Alors, pour cette raison et pour des dizaines d’autres, venir en Alsace était LA bonne idée : « Je me suis senti bien tout de suite. Quand je vais quelque part, on me dit “tiens, voilà l’Alsacien”». Il en a eu d’autres de bonnes idées depuis pour monter en une génération, en vingt ans seulement, sa Table deux étoiles, une brasserie, une boulangerie, une chocolaterie, un hôtel… La génération suivante, ses deux filles de 24 et 28 ans, travaille déjà avec lui, elles prendront bientôt les rênes et seront libres de leur choix : « Si mes enfants décident de tout arrêter, de vendre demain, je prendrai cette décision avec elles sans aucun problème ». Car Nasti est du genre à se foutre d’être le plus riche du cimetière, comme dirait Vincent Lindon qui serait très bien dans un biopic retraçant la vie du chef étoilé.

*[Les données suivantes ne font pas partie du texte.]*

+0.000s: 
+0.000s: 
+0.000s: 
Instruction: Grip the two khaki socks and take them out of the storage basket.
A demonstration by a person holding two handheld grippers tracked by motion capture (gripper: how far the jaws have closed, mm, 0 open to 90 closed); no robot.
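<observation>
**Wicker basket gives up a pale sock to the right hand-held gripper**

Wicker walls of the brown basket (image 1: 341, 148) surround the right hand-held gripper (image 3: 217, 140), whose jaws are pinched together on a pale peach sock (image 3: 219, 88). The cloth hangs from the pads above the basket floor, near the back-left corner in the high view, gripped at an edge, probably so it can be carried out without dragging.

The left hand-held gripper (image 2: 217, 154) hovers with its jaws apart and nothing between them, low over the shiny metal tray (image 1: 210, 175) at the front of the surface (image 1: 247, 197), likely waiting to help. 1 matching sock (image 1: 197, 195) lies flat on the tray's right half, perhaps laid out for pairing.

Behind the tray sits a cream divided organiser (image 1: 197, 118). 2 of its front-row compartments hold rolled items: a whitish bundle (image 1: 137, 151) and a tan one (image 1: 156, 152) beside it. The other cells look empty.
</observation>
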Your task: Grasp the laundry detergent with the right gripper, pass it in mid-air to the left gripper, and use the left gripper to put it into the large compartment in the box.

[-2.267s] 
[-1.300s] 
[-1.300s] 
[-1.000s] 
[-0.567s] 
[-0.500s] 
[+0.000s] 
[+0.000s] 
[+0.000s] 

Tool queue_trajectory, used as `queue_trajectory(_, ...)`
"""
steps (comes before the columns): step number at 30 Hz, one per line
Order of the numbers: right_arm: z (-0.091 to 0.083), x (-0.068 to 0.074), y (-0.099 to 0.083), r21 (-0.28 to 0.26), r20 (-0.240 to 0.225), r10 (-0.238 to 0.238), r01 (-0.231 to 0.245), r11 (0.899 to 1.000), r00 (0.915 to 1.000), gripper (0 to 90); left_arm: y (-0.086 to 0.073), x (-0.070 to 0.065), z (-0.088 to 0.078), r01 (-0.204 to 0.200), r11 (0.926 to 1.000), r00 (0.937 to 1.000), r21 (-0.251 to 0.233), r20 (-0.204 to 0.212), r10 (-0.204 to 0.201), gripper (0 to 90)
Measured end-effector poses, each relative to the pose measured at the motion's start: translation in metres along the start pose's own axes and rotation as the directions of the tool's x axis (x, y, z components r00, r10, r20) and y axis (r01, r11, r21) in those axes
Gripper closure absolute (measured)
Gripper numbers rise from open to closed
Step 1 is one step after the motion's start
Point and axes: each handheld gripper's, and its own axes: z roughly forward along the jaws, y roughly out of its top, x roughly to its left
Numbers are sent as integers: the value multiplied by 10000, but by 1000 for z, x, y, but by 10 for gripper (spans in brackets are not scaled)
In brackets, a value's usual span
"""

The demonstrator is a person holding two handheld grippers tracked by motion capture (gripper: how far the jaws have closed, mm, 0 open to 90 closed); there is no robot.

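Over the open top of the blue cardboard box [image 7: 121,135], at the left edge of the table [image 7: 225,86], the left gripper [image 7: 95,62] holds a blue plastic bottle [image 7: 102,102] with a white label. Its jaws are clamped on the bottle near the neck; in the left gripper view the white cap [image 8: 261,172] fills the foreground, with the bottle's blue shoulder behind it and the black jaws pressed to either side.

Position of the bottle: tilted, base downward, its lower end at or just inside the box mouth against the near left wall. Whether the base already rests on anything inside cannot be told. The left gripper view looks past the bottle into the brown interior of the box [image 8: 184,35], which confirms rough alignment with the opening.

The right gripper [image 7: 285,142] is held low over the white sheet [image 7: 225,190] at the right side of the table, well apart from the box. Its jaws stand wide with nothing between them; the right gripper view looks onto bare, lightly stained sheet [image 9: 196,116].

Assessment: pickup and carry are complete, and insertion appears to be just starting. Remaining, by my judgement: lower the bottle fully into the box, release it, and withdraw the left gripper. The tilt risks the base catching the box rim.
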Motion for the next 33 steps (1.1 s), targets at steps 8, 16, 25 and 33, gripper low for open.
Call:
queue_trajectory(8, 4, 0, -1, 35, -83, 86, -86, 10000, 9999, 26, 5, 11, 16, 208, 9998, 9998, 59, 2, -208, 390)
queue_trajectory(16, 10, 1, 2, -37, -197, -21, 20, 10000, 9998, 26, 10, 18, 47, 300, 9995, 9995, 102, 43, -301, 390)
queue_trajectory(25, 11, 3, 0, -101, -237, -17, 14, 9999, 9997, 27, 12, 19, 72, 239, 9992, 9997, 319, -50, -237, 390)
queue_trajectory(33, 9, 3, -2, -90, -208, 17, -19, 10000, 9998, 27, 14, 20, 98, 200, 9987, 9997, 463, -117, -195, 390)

Le film se terminerait au bout du monde, le héros y serait en voyage, seul. Chaque année, Olivier quitte sa veste blanche, il fait un grand voyage quelque part dans le monde. Il part en solitaire pendant dix jours, il marche beaucoup, il aime cette remise en question : « Quand vous marchez, quand vous faites un effort, vous n’êtes pas seul », dit-il, lui qui n’est jamais loin de la simplicité des choses. Simplicité, un mot qui n’a rien d’obsolète.